Link to home
Start Free TrialLog in
Avatar of dbaSQL
dbaSQLFlag for United States of America

asked on

tSQL reporting problem (grouping vs detailed)

I have 2 reports that I run on a daily basis.  One is a detailed report of 'self trades'.  The other is a summation of the same 'self trades'.  so if I have 100 self trades for this trader on this endpoint and symbol in the detailed, I would have one record in the summation with a total selftrade count of 100.  The detailed rpt runs, loading current day to working tables, then the summation runs off the same working tables.  It has come to my attention that the detailed and the summation are not equating.  
Here is a specific example:

from the summation:
endpoint/trader/symbol/totalvol/totalTrades/SelfTradeVol/TotalSelfTrade/SelfTradeVolRatio/SelfTradeRatio
CBOT   abc        ZTU8      5738     1782        99      50       0.017253398     0.028058361
CBOT   def        ZTU8       6216     2166       58       38       0.009330759     0.01754386

yet in the detailed report, there are 19 trades for trader abc with a volume of 63, and 15 trades for the trader def, with a volume of 32.  The two together, a total volume of 95.  see the selftrade count and volume for each id --  
the summation:
         count      volume
abc     50           99
def     38           58

the detailed
         count      volume
abc      19          63
def       15          32

- my summation says i have 50 trades by abc on that symbol and endpoint.   my detailed has only 19.
- my summation says i have 38 trades by def on that symbol and endpoint.    my detailed has only 15.

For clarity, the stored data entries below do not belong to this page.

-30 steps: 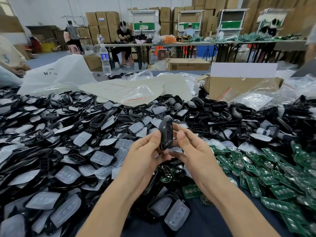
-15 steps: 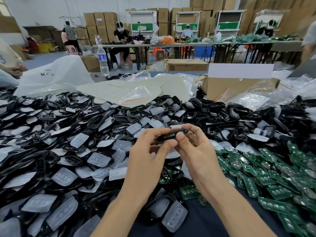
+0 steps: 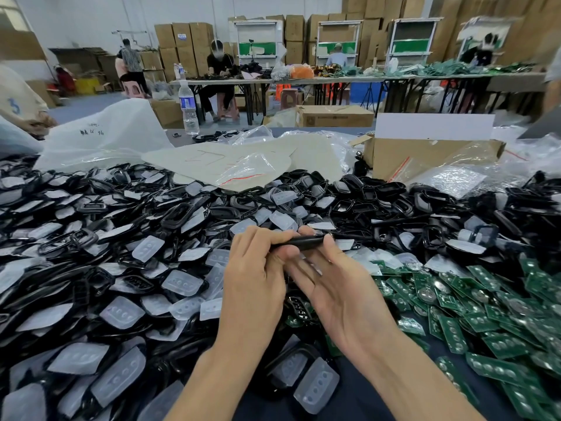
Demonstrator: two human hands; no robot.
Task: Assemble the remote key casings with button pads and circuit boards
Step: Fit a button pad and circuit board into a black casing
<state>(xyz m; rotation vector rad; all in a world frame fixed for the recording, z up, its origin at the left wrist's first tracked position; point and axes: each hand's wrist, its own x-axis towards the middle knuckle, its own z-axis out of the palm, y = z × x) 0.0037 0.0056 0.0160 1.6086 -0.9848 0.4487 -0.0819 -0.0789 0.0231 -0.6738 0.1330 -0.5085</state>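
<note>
— What lies around the hands?
— A deep heap of black plastic casing frames (image 3: 176,214), mixed with translucent white rubber button pads (image 3: 182,282), fills the left and the middle. Green circuit boards with round silver contacts (image 3: 498,302) spread out on the right. Farther back lie crumpled clear plastic bags (image 3: 103,138), an open brown cardboard box (image 3: 425,156) and a clear water bottle with a blue label (image 3: 188,109)
— And the surface, the room?
— The dark blue table top (image 3: 358,399) shows only in a bare patch between the forearms. Behind is a warehouse hall with a long grey work table (image 3: 334,79), people seated at it, and stacked brown cartons (image 3: 182,38) along the wall
— Where is the piece being worked on?
— A slim black plastic key casing (image 3: 299,240) is held edge-on and level above the heap, between the two hands. The left hand (image 3: 255,281) curls its fingers over the casing's left end and hides part of it. The right hand (image 3: 340,287) pinches the right end between thumb and forefinger, its other fingers stretched out loosely beneath
</note>
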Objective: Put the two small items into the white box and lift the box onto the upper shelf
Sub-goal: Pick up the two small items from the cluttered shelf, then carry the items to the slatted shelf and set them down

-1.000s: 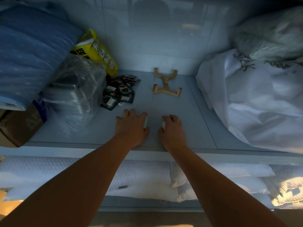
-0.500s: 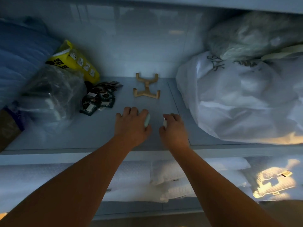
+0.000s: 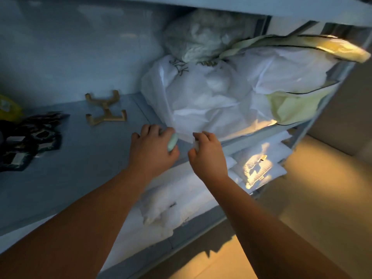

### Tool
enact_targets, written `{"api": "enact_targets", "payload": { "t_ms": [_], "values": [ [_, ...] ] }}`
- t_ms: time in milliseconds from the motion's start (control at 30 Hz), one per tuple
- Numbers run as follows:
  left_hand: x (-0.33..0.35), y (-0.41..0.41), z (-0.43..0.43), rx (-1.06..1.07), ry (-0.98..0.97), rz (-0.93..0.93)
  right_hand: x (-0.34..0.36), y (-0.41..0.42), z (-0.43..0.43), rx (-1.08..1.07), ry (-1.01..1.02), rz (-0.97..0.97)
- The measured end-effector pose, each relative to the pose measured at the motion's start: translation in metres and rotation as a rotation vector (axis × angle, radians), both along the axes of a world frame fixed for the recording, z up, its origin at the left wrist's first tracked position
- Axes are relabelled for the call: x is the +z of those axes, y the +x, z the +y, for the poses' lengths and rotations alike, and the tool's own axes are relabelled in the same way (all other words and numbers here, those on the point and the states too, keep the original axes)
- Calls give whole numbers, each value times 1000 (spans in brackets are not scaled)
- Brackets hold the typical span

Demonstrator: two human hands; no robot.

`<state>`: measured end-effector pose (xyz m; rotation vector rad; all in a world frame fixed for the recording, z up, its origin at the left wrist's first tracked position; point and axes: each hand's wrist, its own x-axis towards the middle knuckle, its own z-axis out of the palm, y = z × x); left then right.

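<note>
The left hand point(image 3: 153, 152) is curling round a pale green item point(image 3: 172, 142), its long axis pointing up toward the white bag point(image 3: 211, 99); the right hand point(image 3: 207, 152) is pinching a small white item point(image 3: 195, 144) just beside it. No white box is showing; which hand is nearer cannot be told.

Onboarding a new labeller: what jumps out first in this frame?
Two bare hands meet mid-shelf: the left hand has a pale green oval item in its grip, and the right hand pinches a small white item. Behind them bulges a big white plastic bag; a gold wooden stand sits at the back.
</note>
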<state>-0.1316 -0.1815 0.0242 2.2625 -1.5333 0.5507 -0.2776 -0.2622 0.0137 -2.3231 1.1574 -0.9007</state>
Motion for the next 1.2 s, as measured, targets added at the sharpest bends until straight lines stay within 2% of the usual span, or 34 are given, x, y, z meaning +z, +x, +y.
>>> {"api": "enact_targets", "payload": {
  "t_ms": [433, 800, 1200],
  "values": [
    [-2, -142, -51, -472, 52, -54, -5, -167, 26, -449, 55, 41],
    [11, -355, -97, -804, 56, -69, 5, -367, 32, -762, 67, 16],
    [1, -598, -126, -1025, 48, -87, -4, -591, 55, -1049, 78, 11]
  ]
}}
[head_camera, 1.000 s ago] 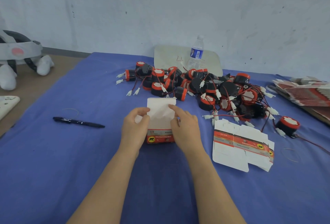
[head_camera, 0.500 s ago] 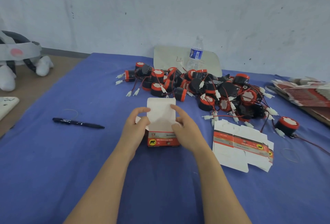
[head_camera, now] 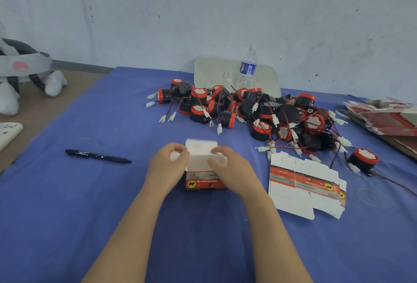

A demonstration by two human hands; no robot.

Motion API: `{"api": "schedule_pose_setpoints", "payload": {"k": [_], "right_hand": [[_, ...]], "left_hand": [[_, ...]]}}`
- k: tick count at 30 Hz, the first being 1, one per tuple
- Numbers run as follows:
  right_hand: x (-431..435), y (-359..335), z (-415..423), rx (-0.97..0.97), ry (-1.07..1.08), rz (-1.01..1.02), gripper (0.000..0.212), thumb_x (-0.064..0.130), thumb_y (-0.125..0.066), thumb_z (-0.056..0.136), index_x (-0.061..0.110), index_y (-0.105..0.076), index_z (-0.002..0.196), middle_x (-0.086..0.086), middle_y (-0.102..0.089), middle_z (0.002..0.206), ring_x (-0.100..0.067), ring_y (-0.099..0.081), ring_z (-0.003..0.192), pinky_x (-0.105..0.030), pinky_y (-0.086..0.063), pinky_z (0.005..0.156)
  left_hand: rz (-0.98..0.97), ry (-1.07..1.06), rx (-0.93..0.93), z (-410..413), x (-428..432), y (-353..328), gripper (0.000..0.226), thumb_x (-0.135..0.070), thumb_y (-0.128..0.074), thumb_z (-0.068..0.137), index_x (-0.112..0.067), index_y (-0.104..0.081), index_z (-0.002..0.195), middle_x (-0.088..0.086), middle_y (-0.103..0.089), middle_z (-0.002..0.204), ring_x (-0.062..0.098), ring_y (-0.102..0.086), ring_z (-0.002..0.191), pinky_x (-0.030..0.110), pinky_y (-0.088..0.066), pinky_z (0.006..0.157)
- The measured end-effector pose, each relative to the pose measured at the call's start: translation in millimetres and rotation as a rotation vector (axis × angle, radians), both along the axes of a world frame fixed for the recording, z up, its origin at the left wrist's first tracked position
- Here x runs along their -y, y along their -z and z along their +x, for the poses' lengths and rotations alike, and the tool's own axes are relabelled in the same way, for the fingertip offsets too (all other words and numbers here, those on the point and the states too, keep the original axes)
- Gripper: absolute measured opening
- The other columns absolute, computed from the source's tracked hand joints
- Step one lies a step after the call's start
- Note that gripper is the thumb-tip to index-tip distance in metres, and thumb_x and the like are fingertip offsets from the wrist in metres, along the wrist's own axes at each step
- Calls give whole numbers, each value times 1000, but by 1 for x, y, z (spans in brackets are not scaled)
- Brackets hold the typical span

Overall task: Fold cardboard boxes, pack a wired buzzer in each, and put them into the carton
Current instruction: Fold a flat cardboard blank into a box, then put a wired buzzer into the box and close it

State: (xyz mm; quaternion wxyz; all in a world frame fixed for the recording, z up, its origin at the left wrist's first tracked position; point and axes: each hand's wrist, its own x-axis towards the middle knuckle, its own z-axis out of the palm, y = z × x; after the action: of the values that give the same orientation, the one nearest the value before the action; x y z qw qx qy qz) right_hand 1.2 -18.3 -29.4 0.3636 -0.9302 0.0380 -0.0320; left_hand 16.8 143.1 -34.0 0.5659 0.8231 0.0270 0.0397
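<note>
While the small red-and-white box [head_camera: 204,182] stands upright on the blue worktop [head_camera: 67,203], it sits directly between the person's two hands — the left hand [head_camera: 167,170] against its left side, the right hand [head_camera: 234,172] against its right. The left fingers [head_camera: 178,150] curl in and pinch a white flap at the box's top left; the right fingers [head_camera: 220,151] curl over the flap at the top right and grip it. The white top flap [head_camera: 202,146] stands up behind both sets of fingers, blurred. Beyond the box lies the heap of wired buzzers [head_camera: 248,111], well apart from the hands, with one buzzer [head_camera: 363,159] off to the right. Flat box blanks [head_camera: 304,190] lie just right of the right hand — not touching it.
</note>
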Motion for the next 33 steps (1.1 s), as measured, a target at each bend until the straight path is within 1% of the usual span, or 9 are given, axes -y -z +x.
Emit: {"api": "schedule_pose_setpoints", "payload": {"k": [3,5,7,9,12,14,18,26,33], "right_hand": [[-4,5,1,98,60,-63,46,38,-47,93,38,-41,138,-2,-47,134,-26,-45,118,-40,-44,97],[-6,5,8,140,90,-115,46,41,-46,94,38,-43,139,-2,-39,143,-26,-34,131,-44,-34,108],[-7,2,18,198,104,-60,41,42,-47,95,34,-51,135,-1,-35,148,-24,-28,137,-42,-27,113],[-4,-3,32,305,173,146,38,39,-49,96,28,-55,132,-1,-41,146,-19,-33,136,-32,-29,111],[4,-9,55,316,361,496,45,32,-48,99,23,-41,142,-1,-42,146,-19,-40,132,-29,-35,98],[8,-7,71,260,435,559,52,28,-47,99,21,-30,148,-5,-37,149,-24,-44,128,-31,-38,89],[4,2,102,285,347,422,58,12,-48,97,25,-27,149,-11,-41,145,-25,-52,108,-37,-46,84],[7,11,151,263,373,191,75,0,-51,94,22,-11,153,-4,-11,160,-27,-21,144,-33,-32,107],[20,13,160,171,327,-83,68,5,-54,91,20,-21,149,-9,-20,148,-32,-22,131,-32,-34,95]], "left_hand": [[-251,-50,-57,0,7,2,56,-24,-57,90,-27,-33,140,-16,-52,89,-1,-50,78,18,-34,59],[-269,-55,-65,2,16,4,63,-23,-57,91,-23,-26,145,-11,-56,104,7,-55,89,23,-41,66],[-193,-69,-45,10,23,3,53,-19,-53,92,-22,-34,141,-2,-55,121,18,-54,99,29,-44,74],[-165,-143,1,23,27,-2,36,-13,-47,93,-21,-46,128,2,-57,115,19,-54,91,31,-43,68],[-261,-275,39,44,25,-11,20,-6,-41,91,-20,-46,104,2,-57,100,14,-52,76,29,-40,59],[-313,-327,53,57,24,-11,20,-6,-40,91,-21,-45,104,1,-55,101,18,-54,84,30,-42,62],[-378,-344,102,79,30,-10,22,-6,-38,92,-19,-47,106,-4,-53,95,17,-52,85,28,-41,58],[-426,-335,118,109,31,0,20,-7,-39,92,-21,-48,101,-6,-56,91,10,-55,81,26,-43,59],[-392,-356,105,117,24,6,20,-8,-39,93,-20,-50,105,-7,-55,92,11,-55,81,24,-42,56]]}}
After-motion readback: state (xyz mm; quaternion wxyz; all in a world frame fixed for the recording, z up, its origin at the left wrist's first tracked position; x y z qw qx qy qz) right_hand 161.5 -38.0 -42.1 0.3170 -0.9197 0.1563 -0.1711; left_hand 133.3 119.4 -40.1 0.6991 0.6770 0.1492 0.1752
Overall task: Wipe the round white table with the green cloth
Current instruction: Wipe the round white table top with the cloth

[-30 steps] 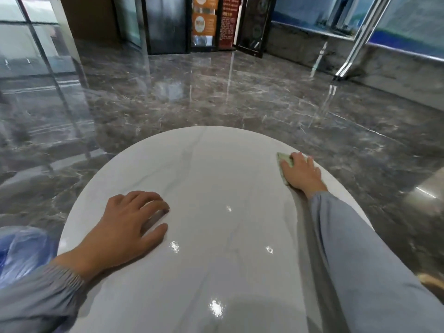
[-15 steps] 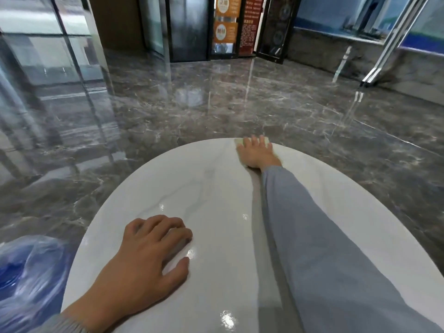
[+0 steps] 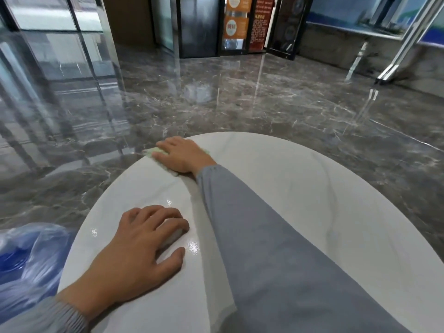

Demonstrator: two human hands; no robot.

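Two hands rest on the round white counter (image 3: 300, 188), which stands on a glossy dark marble floor (image 3: 240, 104). The right hand (image 3: 183, 156) reaches across to the far left edge of the counter and lies palm down on the green cloth (image 3: 150, 152), its fingers (image 3: 161, 155) stretched flat and close together, pressing the cloth against the surface rather than pinching it. Only pale green slivers of the cloth show at the fingertips and beside the thumb; the rest is hidden under the palm. The grey sleeve (image 3: 276, 248) of that arm runs diagonally across the counter. The left hand (image 3: 137, 253) sits flat on the near left part, fingers slightly spread and bent, holding nothing. A blue plastic bag (image 3: 26, 260) lies beside the counter at the near left.
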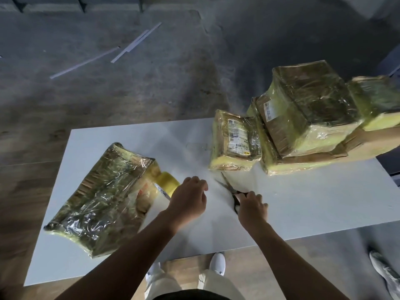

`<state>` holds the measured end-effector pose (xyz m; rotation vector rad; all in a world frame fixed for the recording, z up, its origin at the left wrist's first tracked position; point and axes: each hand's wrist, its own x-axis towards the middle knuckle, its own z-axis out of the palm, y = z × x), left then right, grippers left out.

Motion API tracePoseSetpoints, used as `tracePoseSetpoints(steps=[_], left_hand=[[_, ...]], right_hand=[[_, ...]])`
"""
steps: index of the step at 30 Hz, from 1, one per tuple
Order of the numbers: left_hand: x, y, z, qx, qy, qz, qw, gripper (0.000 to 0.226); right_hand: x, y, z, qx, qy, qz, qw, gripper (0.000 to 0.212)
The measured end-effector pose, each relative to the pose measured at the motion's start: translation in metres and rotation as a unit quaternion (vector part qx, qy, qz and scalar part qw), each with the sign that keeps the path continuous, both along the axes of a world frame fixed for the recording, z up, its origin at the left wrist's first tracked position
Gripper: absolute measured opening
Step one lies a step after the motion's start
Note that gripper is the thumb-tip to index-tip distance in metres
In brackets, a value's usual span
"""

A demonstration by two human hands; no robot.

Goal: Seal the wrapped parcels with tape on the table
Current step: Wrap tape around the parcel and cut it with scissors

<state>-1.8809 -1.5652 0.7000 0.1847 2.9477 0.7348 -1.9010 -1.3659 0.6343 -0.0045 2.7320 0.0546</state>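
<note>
A long parcel (101, 200) wrapped in shiny yellowish film lies on the left of the white table (303, 202). A yellow tape roll (167, 183) sits at the parcel's right end. My left hand (189, 199) is beside the roll with its fingers curled down, and I cannot tell whether it holds the roll. My right hand (252, 210) grips the black handles of a pair of scissors (229, 187), whose blades are spread and point toward a small labelled parcel (236, 144).
Several wrapped parcels (307, 113) are stacked at the table's right end, one overhanging the edge. Thin white strips (121, 53) lie on the grey floor beyond the table. My white shoes (217, 263) show at the near edge, and another shoe (383, 269) at the right.
</note>
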Motion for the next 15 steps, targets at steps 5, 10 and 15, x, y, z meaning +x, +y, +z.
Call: tracePoseSetpoints(steps=[5, 10, 15], left_hand=[[0.006, 0.020, -0.011, 0.007, -0.056, -0.009, 0.998, 0.027], [0.011, 0.018, -0.019, 0.049, -0.132, 0.063, 0.988, 0.032], [0.010, 0.013, -0.025, 0.183, -0.266, 0.185, 0.928, 0.026]], right_hand=[[0.009, -0.010, -0.006, 0.003, 0.006, 0.018, 1.000, 0.034], [0.008, -0.020, 0.000, -0.074, -0.008, 0.016, 0.997, 0.032], [0.002, -0.047, 0.016, -0.232, -0.052, -0.018, 0.971, 0.027]])
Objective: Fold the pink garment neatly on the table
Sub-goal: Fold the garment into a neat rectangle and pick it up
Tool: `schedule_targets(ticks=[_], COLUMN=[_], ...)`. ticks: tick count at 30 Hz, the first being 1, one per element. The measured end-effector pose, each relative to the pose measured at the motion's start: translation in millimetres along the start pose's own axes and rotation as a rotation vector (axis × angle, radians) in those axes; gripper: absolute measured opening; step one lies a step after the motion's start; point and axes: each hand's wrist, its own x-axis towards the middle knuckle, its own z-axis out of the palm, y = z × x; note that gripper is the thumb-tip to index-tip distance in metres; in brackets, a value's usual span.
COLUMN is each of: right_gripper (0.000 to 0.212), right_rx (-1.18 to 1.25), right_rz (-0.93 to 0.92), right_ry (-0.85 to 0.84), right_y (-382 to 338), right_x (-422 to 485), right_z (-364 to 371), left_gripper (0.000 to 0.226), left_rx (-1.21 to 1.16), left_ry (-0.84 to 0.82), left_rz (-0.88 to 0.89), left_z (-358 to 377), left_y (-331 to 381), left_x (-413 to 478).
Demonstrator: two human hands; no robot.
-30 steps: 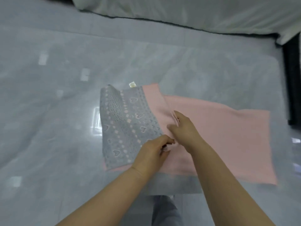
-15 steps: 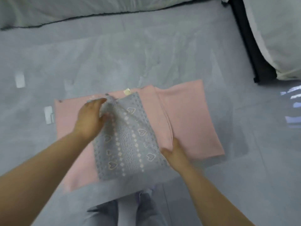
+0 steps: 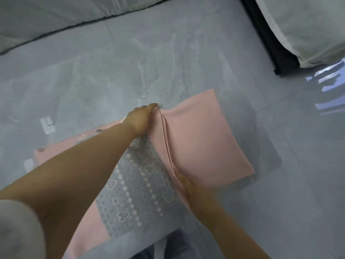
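Currently the pink garment [image 3: 197,146] is spread on the grey table [image 3: 186,53], long axis left to right, its grey heart-patterned panel [image 3: 138,184] uppermost; a crease [image 3: 166,139] is run from far to near; its far end is pressed by the left hand [image 3: 140,118], fingers stretched; its near end is met by the right hand [image 3: 196,191], whose grip cannot be told; the pink flap [image 3: 209,131] lies right of both hands, nearer the right; no writing can be read.

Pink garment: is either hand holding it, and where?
Left hand touches the garment at the crease's far end, right hand at its near end; grip unclear.
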Motion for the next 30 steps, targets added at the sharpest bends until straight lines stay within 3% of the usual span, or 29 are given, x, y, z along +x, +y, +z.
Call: schedule_targets(ticks=[1, 2, 3, 5, 8, 11, 13, 17, 20, 22, 26, 30], right_gripper=[0.034, 0.026, 0.025, 0.040, 0.035, 0.050, 0.059, 0.046, 0.050, 0.048, 0.066, 0.061], right_rx=[0.121, 0.205, 0.144, 0.128, 0.243, 0.235, 0.244, 0.264, 0.242, 0.329, 0.470, 0.688], right_rz=[0.010, 0.040, 0.057, -0.004, 0.131, 0.062, 0.023, -0.095, -0.157, -0.102, -0.027, 0.096], right_ry=[0.171, 0.231, 0.176, 0.101, -0.021, -0.029, -0.040, -0.008, -0.021, -0.058, -0.076, 0.069], right_y=[2.0, 3.4, 4.6, 14.1, 23.0, 33.8, 36.0, 46.4, 46.1, 45.8, 55.7, 77.5], right_x=[1.0, -1.8, -3.4, -7.0, -6.1, -6.2, -6.8, -12.6, -21.0, -24.9, -24.9, -16.2], right_z=[0.4, 0.1, -0.4, 2.9, 1.7, -0.2, -7.6, -6.0, -6.9, -8.9, -11.7, -24.3], left_gripper=[0.060, 0.057, 0.054, 0.043, 0.022, 0.016, 0.001, 0.010, 0.042, 0.053, 0.056, 0.046], left_rx=[0.032, 0.037, 0.012, -0.140, -0.437, -0.618, -0.613, -0.399, -0.267, -0.183, -0.190, -0.346], left_ry=[-0.009, -0.004, 0.010, 0.076, 0.185, 0.195, 0.183, 0.151, -0.019, -0.057, -0.024, 0.058], left_rz=[-0.002, 0.001, 0.002, -0.019, -0.073, -0.128, -0.129, -0.059, -0.097, -0.143, -0.196, -0.123], left_z=[1.0, 2.1, 4.2, 8.0, 9.5, 6.5, 3.8, -4.0, -15.9, -26.7, -55.6, -71.7], left_y=[-0.2, 0.1, -0.6, -0.3, 4.6, 8.7, 10.6, 18.6, 18.4, 15.6, 26.8, 62.7], left_x=[3.2, 4.8, 6.8, 8.8, 6.1, 1.1, -0.8, -5.8, -8.9, -10.0, -8.8, 5.0])
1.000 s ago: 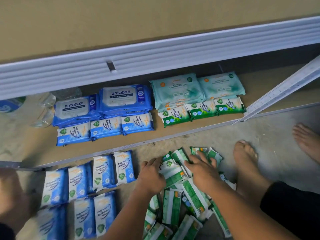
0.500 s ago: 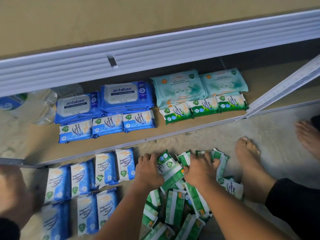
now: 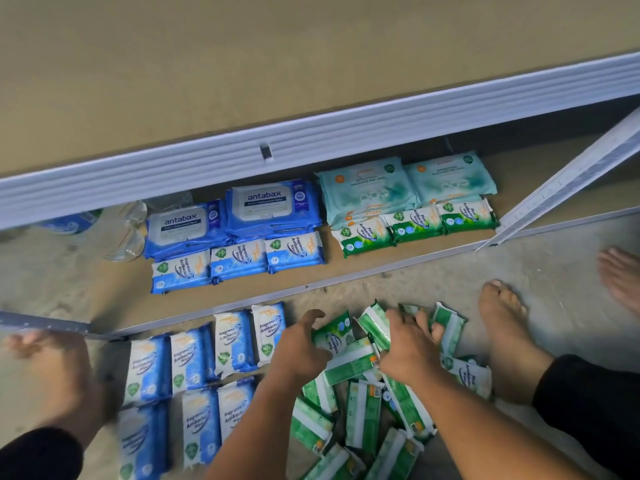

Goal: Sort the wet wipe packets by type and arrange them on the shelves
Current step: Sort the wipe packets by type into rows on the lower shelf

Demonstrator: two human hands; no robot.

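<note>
Concrete floor (image 3: 554,271) before a shelf (image 3: 329,268) of sorted wipe packs (image 3: 273,209); left hand (image 3: 304,351) and right hand (image 3: 412,351) each clutch loose green packets (image 3: 362,417).

The camera rides on my head and looks forward and steeply down, over my own forearms. My left hand (image 3: 301,348) and right hand (image 3: 408,355) sit close to the lens in the near middle, on the green wipe packets (image 3: 360,414) on the floor (image 3: 450,271). My left foot (image 3: 59,375) and right foot (image 3: 509,334) frame the near sides. Farther off, the bottom shelf (image 3: 346,270) crosses the middle, slanting up to the right. The white upper shelf edge (image 3: 311,140) runs above it, with that shelf's tan top filling the far part.
</note>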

this is my detailed logic:
CREATE proc detailedProc
AS
SET NOCOUNT ON

DELETE workingDB.dbo.epSelfTrade
INSERT INTO workingDB.dbo.epSelfTrade SELECT DISTINCT EndPoint FROM SERVER1.database1.dbo.EPGroups WHERE EndPoint NOT IN (
'....a list of endpoints we ignore for this report....')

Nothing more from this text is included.